Needless to say, it didn’t work out for him; nothing ever did. But the
idea was intriguing. It could be done in the world that lived outside
of the telly, couldn’t it? It would only require someone with the
proper constitution, without the proper scruples. Someone raised to
believe his own ambitions superseded those of others. Someone who
believed in the capitalism of love. Someone willing to lie to great
number of women. I could do it. So I bought a band, gold
and thick, heavy and impressive. I wore it out to parties and chatted
up all manner of birds, fit and unfit, because beggars can’t be
choosers, after all. I was careful to slip into conversation details
about my absent wife. The doctor. Away at theater. Operating. Fixing
other people’s broken hearts with her hands while she left mine to
decay inside of me. Poetic, these deceptions. I didn’t know I had it in
me, this talent for the lie. It was lovely, really. It worked better
than I could have hoped, than I dared dream. I had more sex in the
space of four months than I had had in the two and a half years
previous, notwithstanding those copulations that were the product of my
own ministrations. But then an odd thing happened. My
wife, distant as she was, began to make overtures at some kind of
emotional mending. Perhaps having finally noticed the gulf that had
come to separate us over these intervening loveless years, she cut back
her hours in the hospital and spent more time at home, with me.
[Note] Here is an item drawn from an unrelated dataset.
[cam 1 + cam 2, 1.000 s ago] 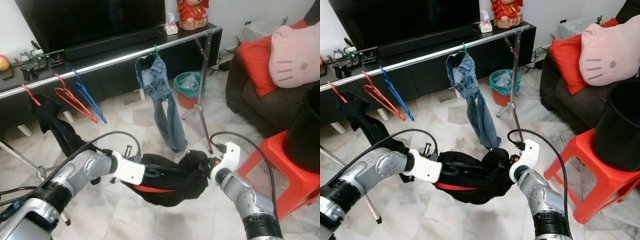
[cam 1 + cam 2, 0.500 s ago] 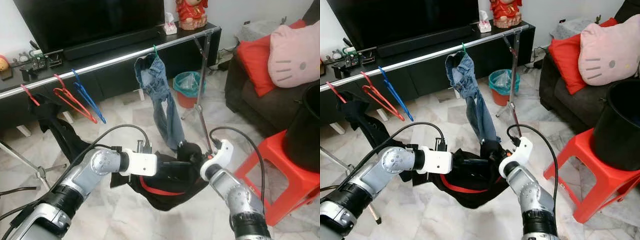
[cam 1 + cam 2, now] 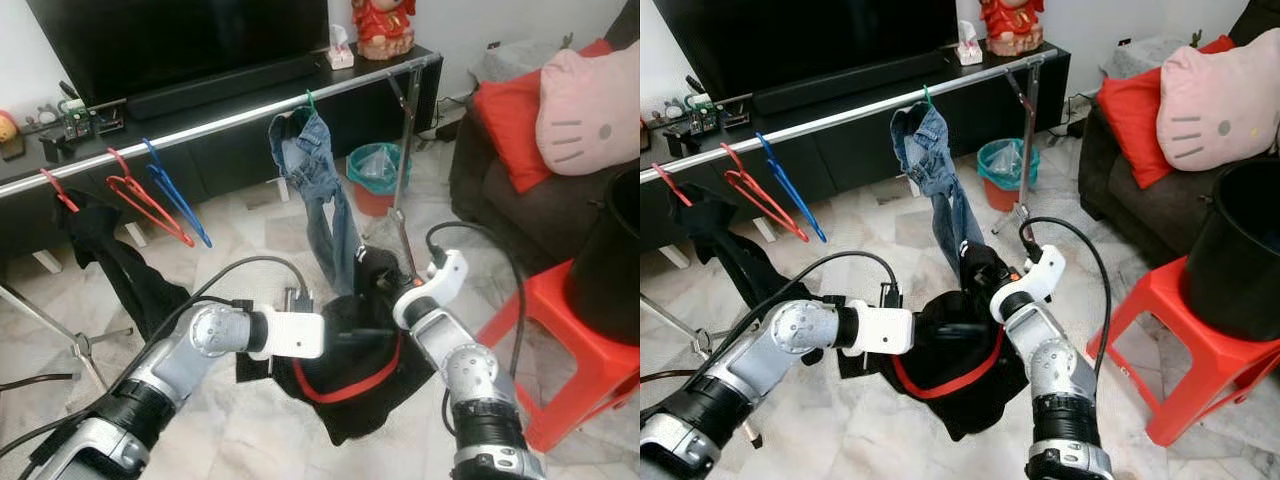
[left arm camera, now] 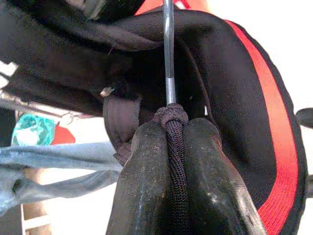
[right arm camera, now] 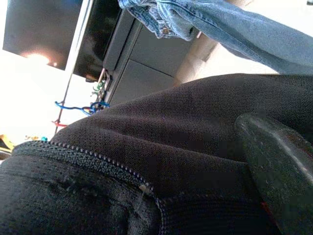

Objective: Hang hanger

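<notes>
A black garment [image 3: 372,408] with a red stripe hangs bunched between my two grippers, low in front of the silver rail [image 3: 200,128]. My left gripper [image 3: 368,333] is shut on a black corded edge of it [image 4: 177,161]. A thin grey hanger wire [image 4: 168,54] runs out from between the fingers [image 4: 146,171]. My right gripper [image 3: 385,282] is buried in the garment's top fold, close under the hanging jeans [image 3: 322,195]. One of its fingers [image 5: 279,161] presses on the zipped black cloth [image 5: 146,147].
Red hangers [image 3: 145,205], a blue hanger [image 3: 180,200] and a dark garment [image 3: 110,260] hang at the rail's left. A green bin [image 3: 378,172] stands by the rail's right post. A red stool [image 3: 585,350] with a black bucket [image 3: 615,250] and a sofa [image 3: 520,200] are at the right.
Both grippers have risen and moved toward the rail and jeans. The garment, stretched flat between them a second ago, now droops in a bunch with its red stripe looping below.
</notes>
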`<state>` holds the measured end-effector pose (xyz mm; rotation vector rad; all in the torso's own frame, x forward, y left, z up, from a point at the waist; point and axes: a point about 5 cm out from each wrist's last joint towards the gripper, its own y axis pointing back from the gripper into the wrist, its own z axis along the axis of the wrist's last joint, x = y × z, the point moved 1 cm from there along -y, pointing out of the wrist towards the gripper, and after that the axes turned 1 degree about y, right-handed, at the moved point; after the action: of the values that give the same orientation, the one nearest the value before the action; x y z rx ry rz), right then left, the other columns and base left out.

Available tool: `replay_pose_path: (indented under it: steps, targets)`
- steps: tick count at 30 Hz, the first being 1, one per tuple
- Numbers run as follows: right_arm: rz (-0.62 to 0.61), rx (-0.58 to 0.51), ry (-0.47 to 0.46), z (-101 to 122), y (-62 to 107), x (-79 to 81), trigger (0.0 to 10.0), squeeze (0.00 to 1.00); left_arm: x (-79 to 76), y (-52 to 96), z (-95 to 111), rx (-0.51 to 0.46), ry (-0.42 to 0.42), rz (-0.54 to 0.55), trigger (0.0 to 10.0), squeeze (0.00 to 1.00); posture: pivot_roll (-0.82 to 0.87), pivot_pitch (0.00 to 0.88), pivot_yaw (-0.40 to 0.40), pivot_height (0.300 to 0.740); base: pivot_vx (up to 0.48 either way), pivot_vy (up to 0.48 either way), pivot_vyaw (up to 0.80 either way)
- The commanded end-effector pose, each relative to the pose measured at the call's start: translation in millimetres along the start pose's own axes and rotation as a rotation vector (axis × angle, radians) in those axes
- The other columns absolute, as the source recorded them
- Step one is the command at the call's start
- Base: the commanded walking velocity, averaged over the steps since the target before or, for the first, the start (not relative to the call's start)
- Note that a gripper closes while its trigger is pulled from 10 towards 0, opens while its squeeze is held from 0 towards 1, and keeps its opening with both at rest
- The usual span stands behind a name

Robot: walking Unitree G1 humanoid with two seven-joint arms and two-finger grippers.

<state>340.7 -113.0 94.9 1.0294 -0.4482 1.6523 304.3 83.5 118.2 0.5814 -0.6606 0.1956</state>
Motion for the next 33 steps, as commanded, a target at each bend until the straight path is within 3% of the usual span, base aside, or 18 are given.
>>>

Saturday afternoons in bed, together, not shagging but just talking,
experiencing one another, the simplest of pleasures, as we had done lo
those many years ago. I held her body in mine, her head on my chest,
and we talked of having children, of starting a family, putting down
roots in this world and staking a small patch of it as our own, a place
to establish a common history. It was lovely, really. So I
stopped going out, stopped seeing other people, stopped doing all the
things I thought I really wanted out of my thirty-two year old life.
Instead, I lay in the darkness with this idea of the future and refused
to let go. I had done the same thing all those women had done before. I had fallen in love with a lie. It was lovely, really.